Chapter 9-2: The Cause & Effect Essay

Writing > Expository Essays > Cause Effect

Introduction

In a cause and effect essay, the writer studies the reasons for an event, the results of the event, or both.

Example topics:

  • Discuss the reasons people decide to have children (cause essay)

  • Examine the consequences of Brexit (effect essay)

  • Analyze the causes and effects of drug addiction (cause and effect essay)

Structure

We can use the five-paragraph approach for any type of cause and effect essay:

An introductory paragraph

The introduction should include a hook, which opens the essay in an engaging way. A few sentences of connecting information will lead to the thesis statement. The thesis statement will state whether you're focusing on effects, causes, or both.

Three evidentiary body paragraphs

Your three body paragraphs and their content will vary based on whether you're discussing only cause or effect, or cause and effect. See below for a general guideline.

A conclusion

Your conclusion will restate your thesis based on the points you made in the body of the essay. Then you can close your essay with an opinion, suggestion, or prediction.

Cause or Effect

  1. Introduction

  2. Cause/Effect 1 with supporting evidence and explanation

  3. Cause/Effect 2 with supporting evidence and explanation

  4. Cause/Effect 3 with supporting evidence and explanation

  5. Conclusion

Cause and Effect

This structure has a bit more flexibility, depending on what causes and effects you choose to discuss, but here is one guideline:

  1. Introduction

  2. Cause 1 and Effect of Cause 1

  3. Cause 2 and Effect of Cause 2

  4. Cause 3 and Effect of Cause 3

  5. Conclusion

Useful Words

  • As a consequence

  • As a result

  • For this reason

  • Moreover

  • For example

  • For instance

  • In conclusion

  • because

  • furthermore

  • in addition to

  • on account of

  • since

  • consequently

  • therefore

  • thus

  • so

  • due to

Useful Phrases

  • (X) causes / produces (Y)

  • (X) leads to / gives rise to / brings about / results in (Y)

  • This means that...

  • One consequence of this is...

Affect vs. effect

These two words can be easy to confuse.
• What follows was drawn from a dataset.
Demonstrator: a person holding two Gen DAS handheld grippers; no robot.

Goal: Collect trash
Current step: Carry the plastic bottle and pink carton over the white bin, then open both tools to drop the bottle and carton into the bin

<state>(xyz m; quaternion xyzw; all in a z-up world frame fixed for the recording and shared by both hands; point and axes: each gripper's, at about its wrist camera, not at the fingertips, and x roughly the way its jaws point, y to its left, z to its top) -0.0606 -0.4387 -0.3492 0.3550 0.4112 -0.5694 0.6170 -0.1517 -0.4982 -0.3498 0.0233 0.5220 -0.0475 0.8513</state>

Here's the difference:

affect

verb

have an effect on; make a difference to.

"Climate change affects animal habitats."

effect

noun

a change which is a result or consequence of an action or other cause.

"the effects of video games"

Essay Outline

This outline of a cause and effect essay should help you with the content of your essay.


Your Name

Teacher’s Name

Course Title

Due Date


Title: Choose something informative that will let readers know if you're studying causes, effects, or both


Your introduction paragraph will open with a hook to engage the reader. Some connecting information should follow. Lastly, you should have your thesis statement. The thesis statement will summarize what you're studying: causes, effects, or both.


Cause/Effect 1: In this paragraph, address the first cause or effect. A good structure is to begin with evidence or supporting information and end with the cause or effect.


Cause/Effect 2: Examine the second cause or effect. It is good to have more than one point of evidence or information to support each cause or effect.


Cause/Effect 3: The third paragraph will have the third and final cause or effect. Remember to use the useful words and phrases from above to connect ideas.


Summarize your conclusions with your ending paragraph. Restate your thesis paragraph and your three points. Then end the essay with a suggestion, opinion, or prediction.


Sample Essay


NOTE: this is a sample essay. The number of words that you are required to write, or the number of ideas that you are required to express may be different for your own assignment. Refer to your assignment instructions for this information.



Format

The MLA format for essays has the following rules:

  • Font: 12pt Times New Roman

  • Margins: One-inch margins in all sides

  • Heading: Left-justified at the beginning of the essay and includes:

    • Your name

    • Teacher's name

    • Course title

    • Due date

  • Paragraphs: Double spaced with indentation on first line


External Resources

Maintaining this website requires alerts and feedback from the students that use it when they see a problem or have a suggestion.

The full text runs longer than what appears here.